We see the issue here, the departure/arrival times and ETA are all of type timestamptz. However, while the departure time is never NULL, the ETA and arrival time may be NULL. (This makes sense since the departure time is scheduled and known in advance, while the arrival time will only be known upon landing and the ETA is an estimation which may not be present, for example if the flight is delayed or canceled.)

Let's consider some queries for flights:

-- name: InsertFlight :exec
INSERT INTO flights (flight_number, departure, eta)
    VALUES (pggen.arg('flightNumber'), pggen.arg('departure'), pggen.arg('eta'));

-- GetTodaysFlights :many
SELECT f.flight_number, f.departure, f.arrival, f.eta
FROM flights f
WHERE CURRENT_DATE <= f.departure AND f.departure < CURRENT_DATE + 1
ORDER BY f.departure DESC;

-- GetTodaysDepartures :many
SELECT f.departure
FROM flights f
WHERE CURRENT_DATE <= f.departure AND f.departure < CURRENT_DATE + 1
ORDER BY f.departure DESC;

For those queries, all timezone arguments can be mapped to *time.Time but not to time.Time as this would fail for GetTodaysFlights for flights without an arrival time and/or an ETA. Having *time.Time implies that the departure parameter in InsertFlight will be a pointer which is not needed, and will fail at runtime if a nil pointer is given.

It would be much better to individually map parameters and return values to the desired go types. This mapping would take precedence over the global mapping (via --go-type) and of course if not specifed, the then global mapping would be used.

This individual mapping could be specified in the query comment, reusing the existing syntax used to specify the function name and return cardinality. Assuming the following global mapping: --go-type "timestamptz=*time.Time" --go-type "integer=int", the queries can be defined as:

-- name: InsertFlight :exec
-- arg: flightNumber int
-- arg: departure time.Time
INSERT INTO flights (flight_number, departure, eta)
    VALUES (pggen.arg('flightNumber'), pggen.arg('departure'), pggen.arg('eta'));

-- GetTodaysFlights :many
-- return: departure time.Time
SELECT f.flight_number, f.departure, f.arrival, f.eta
FROM flights f
WHERE CURRENT_DATE <= f.departure AND f.departure < CURRENT_DATE + 1
ORDER BY f.departure DESC;

-- GetTodaysDepartures :many
-- return: departure time.Time
SELECT f.departure
FROM flights f
WHERE CURRENT_DATE <= f.departure AND f.departure < CURRENT_DATE + 1
ORDER BY f.departure DESC;

The format here is:

Note that:

  1. The value of <go-type> should be identical to that in the global mapping: --go-type <sql-type>=<go-type>.
  2. Even if the return is single column, the column name is still specified, but the return value does not need to be a struct with a single column, it can jut be a slice (with :many) or an instance (with :one) of the column type. The custom type specified is always for the column (of a single row), not for many rows, in this case it should be a slice of the type.
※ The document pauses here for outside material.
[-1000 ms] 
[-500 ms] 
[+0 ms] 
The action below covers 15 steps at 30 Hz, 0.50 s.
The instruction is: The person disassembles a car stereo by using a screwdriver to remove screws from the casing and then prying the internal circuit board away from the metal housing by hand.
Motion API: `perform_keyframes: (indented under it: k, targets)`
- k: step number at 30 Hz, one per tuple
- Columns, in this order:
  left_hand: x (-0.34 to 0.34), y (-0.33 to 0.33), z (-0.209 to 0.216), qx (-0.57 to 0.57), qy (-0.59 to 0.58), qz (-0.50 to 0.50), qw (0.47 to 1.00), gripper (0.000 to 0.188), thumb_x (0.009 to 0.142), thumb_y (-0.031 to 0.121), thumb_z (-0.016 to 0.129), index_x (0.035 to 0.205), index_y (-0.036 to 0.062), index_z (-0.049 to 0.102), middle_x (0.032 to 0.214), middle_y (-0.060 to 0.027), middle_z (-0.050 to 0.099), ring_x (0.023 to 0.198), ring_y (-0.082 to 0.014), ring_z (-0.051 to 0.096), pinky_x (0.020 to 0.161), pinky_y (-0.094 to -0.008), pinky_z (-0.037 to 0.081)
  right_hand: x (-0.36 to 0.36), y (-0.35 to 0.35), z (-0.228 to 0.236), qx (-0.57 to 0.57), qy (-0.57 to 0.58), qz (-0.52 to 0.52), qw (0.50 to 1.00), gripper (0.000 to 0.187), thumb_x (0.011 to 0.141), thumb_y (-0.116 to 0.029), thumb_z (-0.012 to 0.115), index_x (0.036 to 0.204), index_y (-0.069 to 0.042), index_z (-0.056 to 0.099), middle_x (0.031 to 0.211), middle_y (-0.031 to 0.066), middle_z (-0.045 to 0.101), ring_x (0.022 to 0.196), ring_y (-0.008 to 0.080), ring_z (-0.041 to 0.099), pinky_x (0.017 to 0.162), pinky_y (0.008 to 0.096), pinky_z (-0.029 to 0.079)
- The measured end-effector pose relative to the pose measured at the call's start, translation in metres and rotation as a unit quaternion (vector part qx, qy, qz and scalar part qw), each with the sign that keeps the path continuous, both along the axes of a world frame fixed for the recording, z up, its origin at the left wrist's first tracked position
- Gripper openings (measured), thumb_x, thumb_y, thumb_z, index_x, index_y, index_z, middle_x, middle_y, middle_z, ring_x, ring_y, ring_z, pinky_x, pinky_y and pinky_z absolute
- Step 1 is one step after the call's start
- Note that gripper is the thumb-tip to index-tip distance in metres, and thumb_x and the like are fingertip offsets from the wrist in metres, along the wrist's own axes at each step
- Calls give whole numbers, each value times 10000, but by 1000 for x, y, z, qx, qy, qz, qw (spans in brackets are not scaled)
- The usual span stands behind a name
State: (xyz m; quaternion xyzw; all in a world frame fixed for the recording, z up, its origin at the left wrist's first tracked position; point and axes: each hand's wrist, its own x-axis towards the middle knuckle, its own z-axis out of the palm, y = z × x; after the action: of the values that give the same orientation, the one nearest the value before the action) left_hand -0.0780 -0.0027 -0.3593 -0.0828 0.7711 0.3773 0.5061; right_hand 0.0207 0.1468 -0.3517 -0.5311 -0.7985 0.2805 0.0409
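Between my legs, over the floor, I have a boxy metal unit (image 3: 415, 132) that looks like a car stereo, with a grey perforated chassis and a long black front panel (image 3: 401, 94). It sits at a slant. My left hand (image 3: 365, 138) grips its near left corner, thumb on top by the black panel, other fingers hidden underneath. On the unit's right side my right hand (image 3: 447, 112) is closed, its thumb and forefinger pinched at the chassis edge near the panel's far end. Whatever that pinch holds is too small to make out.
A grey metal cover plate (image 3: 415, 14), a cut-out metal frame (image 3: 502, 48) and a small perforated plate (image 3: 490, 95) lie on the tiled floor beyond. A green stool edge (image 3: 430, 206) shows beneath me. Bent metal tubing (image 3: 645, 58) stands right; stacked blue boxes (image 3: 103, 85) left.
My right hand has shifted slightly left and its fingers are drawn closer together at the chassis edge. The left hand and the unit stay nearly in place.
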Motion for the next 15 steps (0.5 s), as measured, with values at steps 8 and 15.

So the Go functions should look like:

func InsertFlight(flightNumber int, departure time.Time, eta *time.Time) error

type GetTodaysFlightsRow struct {
   FlightNumber int    `json:"flight_number"`
   Departure time.Time `json:"departure"`
   ETA *time.Time      `json:"eta"`
   Arrival *time.Time  `json:"arrival"`
}

func GetTodaysFlights() ([]GetTodaysDeparturesRow, error)

func GetTodaysDepartures() ([]time.Time, error)

Hopefully it should be straight forward enough to implement and avoid any corner cases I can think of.